## THE TASK
Copy every line of the data exactly, keeping out any picture.

## GIVEN DATA
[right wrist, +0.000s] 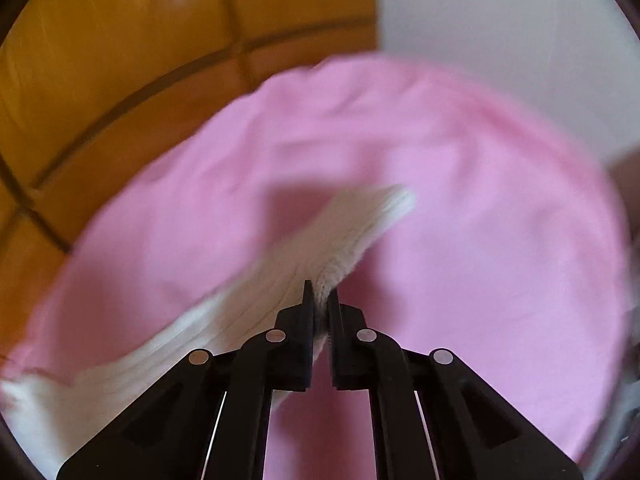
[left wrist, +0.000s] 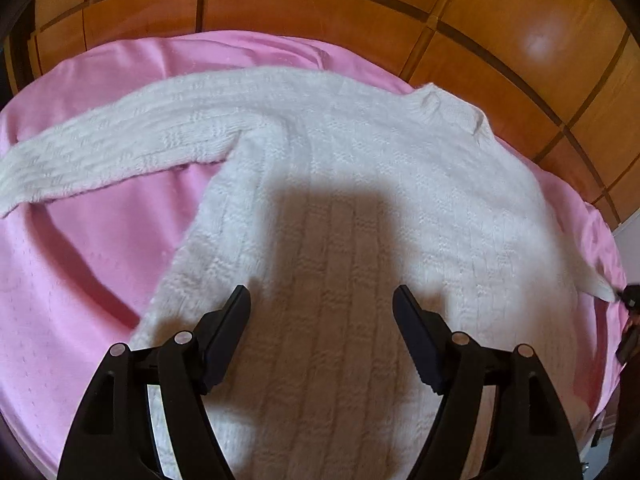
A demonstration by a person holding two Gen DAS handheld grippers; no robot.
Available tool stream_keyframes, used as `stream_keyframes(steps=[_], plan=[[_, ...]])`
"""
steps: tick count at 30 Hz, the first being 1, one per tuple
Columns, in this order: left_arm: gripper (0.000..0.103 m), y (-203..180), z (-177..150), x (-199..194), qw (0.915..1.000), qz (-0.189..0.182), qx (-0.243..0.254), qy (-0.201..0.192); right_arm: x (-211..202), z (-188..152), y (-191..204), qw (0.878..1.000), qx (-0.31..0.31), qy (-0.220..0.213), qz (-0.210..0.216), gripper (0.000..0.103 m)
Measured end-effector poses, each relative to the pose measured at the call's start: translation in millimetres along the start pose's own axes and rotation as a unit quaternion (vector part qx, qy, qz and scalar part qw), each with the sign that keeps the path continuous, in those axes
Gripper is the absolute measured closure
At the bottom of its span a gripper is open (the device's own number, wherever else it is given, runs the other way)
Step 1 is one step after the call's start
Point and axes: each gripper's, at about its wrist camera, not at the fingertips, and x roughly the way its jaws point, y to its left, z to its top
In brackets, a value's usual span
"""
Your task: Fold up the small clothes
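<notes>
A white knitted sweater (left wrist: 352,200) lies spread flat on a pink sheet (left wrist: 80,272). One sleeve (left wrist: 112,148) stretches out to the left. My left gripper (left wrist: 322,300) is open and empty, hovering over the sweater's lower body. My right gripper (right wrist: 321,300) is shut on the other white sleeve (right wrist: 360,224) and holds it lifted above the pink sheet (right wrist: 480,240); the view is blurred. In the left wrist view the right gripper (left wrist: 630,298) shows at the far right edge, holding the sleeve end.
A wooden panelled headboard (left wrist: 360,8) runs behind the pink sheet. A white wall (right wrist: 500,20) stands at the right. The sheet's edge drops off at the right (left wrist: 608,248).
</notes>
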Motion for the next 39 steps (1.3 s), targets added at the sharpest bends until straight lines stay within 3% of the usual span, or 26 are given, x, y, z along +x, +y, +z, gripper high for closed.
stream_keyframes(steps=[1, 2, 4, 6, 7, 8, 11, 13, 15, 18, 21, 23, 24, 25, 26, 27, 28, 29, 32, 35, 37, 39], plan=[[0.030, 2.2, -1.4, -0.5, 1.0000, -0.002, 0.001, 0.002, 4.8, -1.5, -11.0, 1.000, 0.004, 0.012, -0.011, 0.099], [0.030, 3.1, -2.1, -0.9, 1.0000, 0.000, 0.003, 0.004, 15.0, -7.0, -23.2, 0.999, 0.023, 0.044, -0.003, 0.099], [0.030, 8.2, -4.3, -8.2, 1.0000, 0.000, 0.002, 0.002, 19.9, -19.0, -36.9, 0.996, 0.056, 0.056, 0.030, 0.098], [0.028, 13.6, -6.7, -18.9, 1.0000, -0.008, 0.003, -0.004, 17.5, -25.9, -41.0, 0.993, 0.082, 0.059, 0.066, 0.081], [0.027, 18.7, -9.0, -26.0, 0.9999, -0.003, 0.006, -0.011, 12.5, -30.0, -40.4, 0.991, 0.090, 0.061, 0.073, 0.057], [0.027, 25.3, -11.9, -33.2, 0.9998, 0.001, 0.005, -0.017, -0.6, -36.4, -39.3, 0.991, 0.089, 0.051, 0.083, 0.048], [0.027, 50.1, -22.9, -51.7, 0.9996, 0.005, -0.009, -0.026, -32.9, -53.3, -18.9, 0.989, 0.046, 0.046, 0.130, 0.048], [0.027, 70.1, -32.6, -60.9, 0.9993, 0.014, -0.023, -0.028, -52.2, -70.2, -11.3, 0.978, 0.021, 0.065, 0.195, 0.042], [0.027, 85.4, -40.8, -67.2, 0.9989, 0.014, -0.036, -0.026, -75.4, -99.2, 3.0, 0.953, -0.017, 0.113, 0.281, 0.039], [0.027, 111.0, -61.8, -76.8, 0.9985, 0.005, -0.052, -0.017, -106.3, -159.0, 27.4, 0.906, -0.071, 0.189, 0.371, 0.039], [0.028, 122.5, -79.9, -80.0, 0.9980, -0.027, -0.058, 0.000, -124.8, -216.0, 42.2, 0.867, -0.106, 0.258, 0.413, 0.039], [0.032, 123.3, -90.5, -78.6, 0.9974, -0.049, -0.052, 0.012, -133.2, -248.6, 46.8, 0.852, -0.126, 0.286, 0.421, 0.042], [0.042, 122.8, -94.1, -77.7, 0.9968, -0.061, -0.049, 0.016, -134.7, -255.3, 48.0, 0.848, -0.129, 0.293, 0.423, 0.048], [0.049, 121.7, -97.6, -77.1, 0.9961, -0.073, -0.045, 0.021, -139.8, -264.9, 49.2, 0.843, -0.134, 0.298, 0.428, 0.063], [0.053, 119.7, -100.7, -75.3, 0.9954, -0.084, -0.037, 0.026, -144.8, -273.6, 52.7, 0.836, -0.147, 0.304, 0.432, 0.067], [0.069, 119.6, -102.4, -74.2, 0.9951, -0.089, -0.032, 0.029, -148.6, -277.1, 56.7, 0.834, -0.161, 0.304, 0.433, 0.071], [0.099, 118.5, -103.1, -72.3, 0.9945, -0.094, -0.029, 0.034, -162.0, -286.0, 62.3, 0.832, -0.179, 0.299, 0.432, 0.083], [0.097, 118.1, -102.3, -70.9, 0.9939, -0.100, -0.027, 0.040, -171.4, -285.2, 67.3, 0.834, -0.204, 0.286, 0.425, 0.095], [0.098, 120.3, -93.7, -85.7, 0.9919, -0.120, -0.032, 0.025, -202.1, -271.1, 71.1, 0.838, -0.233, 0.238, 0.432, 0.097], [0.099, 128.9, -86.7, -100.0, 0.9910, -0.127, -0.039, 0.014, -234.2, -260.3, 58.6, 0.828, -0.266, 0.193, 0.454, 0.097], [0.099, 131.4, -88.9, -97.4, 0.9935, -0.108, -0.026, 0.022, -227.4, -266.8, 50.3, 0.833, -0.292, 0.201, 0.425, 0.097], [0.098, 125.4, -94.3, -80.7, 0.9956, -0.079, -0.007, 0.050, -196.7, -291.1, 47.5, 0.845, -0.324, 0.234, 0.356, 0.097]])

## ANSWER SPACE
[right wrist, +0.000s] 
[left wrist, +0.000s] 
A demonstration by a person holding two Gen DAS handheld grippers; no robot.
Available tool stream_keyframes, used as `stream_keyframes(steps=[_], plan=[[_, ...]])`
"""
steps: tick count at 30 Hz, the first being 1, one per tuple
Columns, in this order: left_arm: gripper (0.000..0.103 m), y (-203..180), z (-177..150), x (-199..194), qw (0.915..1.000), qz (-0.189..0.182), qx (-0.243..0.254), qy (-0.201..0.192); right_arm: x (-211..202), z (-188..152), y (-191..204), qw (0.878..1.000), qx (-0.31..0.31), qy (-0.220..0.213), qz (-0.210..0.216), gripper (0.000..0.103 m)
Measured end-effector poses, each relative to the pose measured at the call's start: translation in millimetres along the start pose's own axes and rotation as a unit quaternion (vector part qx, qy, qz and scalar part qw), each with the sign that keeps the path continuous, in those axes
Gripper is the absolute measured closure
At the bottom of its span a gripper is open (the device's own number, wherever else it is given, runs the other way)
Step 1 is one step after the call's start
Point and axes: each gripper's, at about its wrist camera, not at the fingertips, and x roughly the way its jaws point, y to its left, z to its top
In brackets, a value's usual span
"""
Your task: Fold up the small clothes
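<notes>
A white knitted sweater (left wrist: 352,200) lies spread flat on a pink sheet (left wrist: 80,272). One sleeve (left wrist: 112,148) stretches out to the left. My left gripper (left wrist: 322,300) is open and empty, hovering over the sweater's lower body. My right gripper (right wrist: 321,300) is shut on the other white sleeve (right wrist: 360,224) and holds it lifted above the pink sheet (right wrist: 480,240); the view is blurred. In the left wrist view the right gripper (left wrist: 630,298) shows at the far right edge, holding the sleeve end.
A wooden panelled headboard (left wrist: 360,8) runs behind the pink sheet. A white wall (right wrist: 500,20) stands at the right. The sheet's edge drops off at the right (left wrist: 608,248).
</notes>
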Motion for the next 39 steps (1.3 s), targets added at the sharpest bends until straight lines stay within 3% of the usual span, or 26 are given, x, y, z along +x, +y, +z, gripper high for closed.
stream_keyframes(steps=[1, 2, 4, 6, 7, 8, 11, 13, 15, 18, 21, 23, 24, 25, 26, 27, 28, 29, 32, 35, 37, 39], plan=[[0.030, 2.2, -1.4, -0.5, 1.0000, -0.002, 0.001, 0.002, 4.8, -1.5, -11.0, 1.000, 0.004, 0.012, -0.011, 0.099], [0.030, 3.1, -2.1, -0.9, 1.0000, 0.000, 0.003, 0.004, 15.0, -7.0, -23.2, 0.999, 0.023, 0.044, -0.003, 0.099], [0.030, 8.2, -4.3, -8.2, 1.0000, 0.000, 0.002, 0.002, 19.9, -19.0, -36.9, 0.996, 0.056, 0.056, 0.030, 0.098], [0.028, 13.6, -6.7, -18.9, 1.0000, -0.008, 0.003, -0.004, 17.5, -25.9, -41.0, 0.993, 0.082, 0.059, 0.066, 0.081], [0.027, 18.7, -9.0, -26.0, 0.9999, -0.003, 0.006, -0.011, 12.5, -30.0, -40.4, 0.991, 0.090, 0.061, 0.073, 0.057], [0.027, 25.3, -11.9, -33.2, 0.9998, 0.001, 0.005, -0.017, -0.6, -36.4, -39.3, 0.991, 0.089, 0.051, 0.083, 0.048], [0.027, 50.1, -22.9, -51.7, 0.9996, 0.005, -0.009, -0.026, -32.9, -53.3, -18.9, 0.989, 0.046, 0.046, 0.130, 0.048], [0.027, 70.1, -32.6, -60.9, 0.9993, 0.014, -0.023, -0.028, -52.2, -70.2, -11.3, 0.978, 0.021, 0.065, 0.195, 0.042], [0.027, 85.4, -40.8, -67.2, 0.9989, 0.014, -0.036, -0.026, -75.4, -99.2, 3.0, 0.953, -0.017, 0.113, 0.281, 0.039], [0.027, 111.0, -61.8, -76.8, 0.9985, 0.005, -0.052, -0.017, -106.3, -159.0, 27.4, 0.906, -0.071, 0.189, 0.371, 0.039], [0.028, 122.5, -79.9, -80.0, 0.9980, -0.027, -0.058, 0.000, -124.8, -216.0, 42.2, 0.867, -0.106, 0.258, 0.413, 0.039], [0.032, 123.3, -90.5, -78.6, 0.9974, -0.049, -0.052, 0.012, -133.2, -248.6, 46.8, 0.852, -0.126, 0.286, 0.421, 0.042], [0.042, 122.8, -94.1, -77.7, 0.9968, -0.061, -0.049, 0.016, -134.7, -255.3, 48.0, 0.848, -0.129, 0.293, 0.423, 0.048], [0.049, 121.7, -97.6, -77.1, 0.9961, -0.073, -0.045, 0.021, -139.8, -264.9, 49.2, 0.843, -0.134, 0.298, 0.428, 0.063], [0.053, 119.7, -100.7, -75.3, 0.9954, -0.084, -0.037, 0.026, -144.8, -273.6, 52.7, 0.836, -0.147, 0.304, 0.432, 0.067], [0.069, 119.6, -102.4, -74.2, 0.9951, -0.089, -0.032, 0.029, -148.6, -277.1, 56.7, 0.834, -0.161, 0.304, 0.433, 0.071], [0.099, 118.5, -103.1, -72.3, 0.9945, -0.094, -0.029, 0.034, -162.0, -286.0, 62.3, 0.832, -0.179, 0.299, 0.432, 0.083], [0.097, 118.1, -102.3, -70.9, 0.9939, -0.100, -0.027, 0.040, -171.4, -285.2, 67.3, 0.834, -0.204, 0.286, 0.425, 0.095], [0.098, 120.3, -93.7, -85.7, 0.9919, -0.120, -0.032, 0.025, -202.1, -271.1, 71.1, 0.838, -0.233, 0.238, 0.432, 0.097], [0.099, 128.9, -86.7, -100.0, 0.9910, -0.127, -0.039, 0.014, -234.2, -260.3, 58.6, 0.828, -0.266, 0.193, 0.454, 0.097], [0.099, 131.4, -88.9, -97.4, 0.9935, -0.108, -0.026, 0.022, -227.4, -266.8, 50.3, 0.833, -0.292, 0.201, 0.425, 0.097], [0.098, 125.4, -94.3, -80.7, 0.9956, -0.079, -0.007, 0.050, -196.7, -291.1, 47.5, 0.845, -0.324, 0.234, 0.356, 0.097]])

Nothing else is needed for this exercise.